I doubt LLVM will ever need garbage collection, because the way it is designed makes memory management easy. I already mentioned the use of containers, but of course containers can't handle everything. So consider a typical thing you might want to do: replace an instruction I1 by a different one I2 (for example because you understood that I1 simplifies to the simpler instruction I2) and delete I1. You can think of an LLVM instruction as being a gimple statement. One of the design points of LLVM is that instructions always know about all users of the instruction (def-use chains are built in). Thus you can do I1->replaceAllUsesWith(I2); and at this point everything using I1 as an operand now uses I2 instead. Thus the only place still referring to I1 is the function that the instruction I1 is linked into. You can unlink it and free the memory for I1 as follows I1->eraseFromParent(); And that's it.
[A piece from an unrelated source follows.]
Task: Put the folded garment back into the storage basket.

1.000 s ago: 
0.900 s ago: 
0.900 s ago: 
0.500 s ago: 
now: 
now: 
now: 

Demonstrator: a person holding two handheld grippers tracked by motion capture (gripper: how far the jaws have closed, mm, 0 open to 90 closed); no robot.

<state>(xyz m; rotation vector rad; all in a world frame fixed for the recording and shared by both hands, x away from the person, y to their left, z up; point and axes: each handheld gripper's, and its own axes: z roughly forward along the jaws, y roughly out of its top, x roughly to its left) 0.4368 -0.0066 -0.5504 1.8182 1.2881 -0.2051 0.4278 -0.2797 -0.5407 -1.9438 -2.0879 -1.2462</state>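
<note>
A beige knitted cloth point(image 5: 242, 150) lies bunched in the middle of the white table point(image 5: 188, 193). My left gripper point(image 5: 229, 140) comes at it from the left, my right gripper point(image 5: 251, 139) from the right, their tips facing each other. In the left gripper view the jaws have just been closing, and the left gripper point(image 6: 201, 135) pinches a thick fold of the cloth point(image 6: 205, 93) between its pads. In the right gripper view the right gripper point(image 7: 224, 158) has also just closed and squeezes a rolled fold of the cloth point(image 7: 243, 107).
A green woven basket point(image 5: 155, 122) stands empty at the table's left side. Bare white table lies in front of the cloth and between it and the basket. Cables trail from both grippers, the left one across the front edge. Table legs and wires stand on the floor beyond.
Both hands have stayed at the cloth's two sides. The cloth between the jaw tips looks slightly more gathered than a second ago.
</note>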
The price you pay for this simplicity is the need to keep track of uses - and this does cost compilation time (clear to anyone who does some profiling of LLVM) but it isn't that big. The big advantage is that memory management is easy - so easy that I suspect many LLVM users never thought about the design choices (and trade-offs) that make it possible. Ciao, Duncan. PS: You may wonder about copies of I1 cached in a map or whatnot, where it can be tricky (eg breaks an abstraction) or expensive to flush I1 from the data structure. This situation is handled conveniently by an extension of the above mechanism where in essence your copy of I1 in the data structure can register itself as an additional user of I1. When I1 is replaced by I2 then (according to how you chose to set things up) either the copy in the data structure gets turned into I2, or nulled out, or a special action of your choice is performed.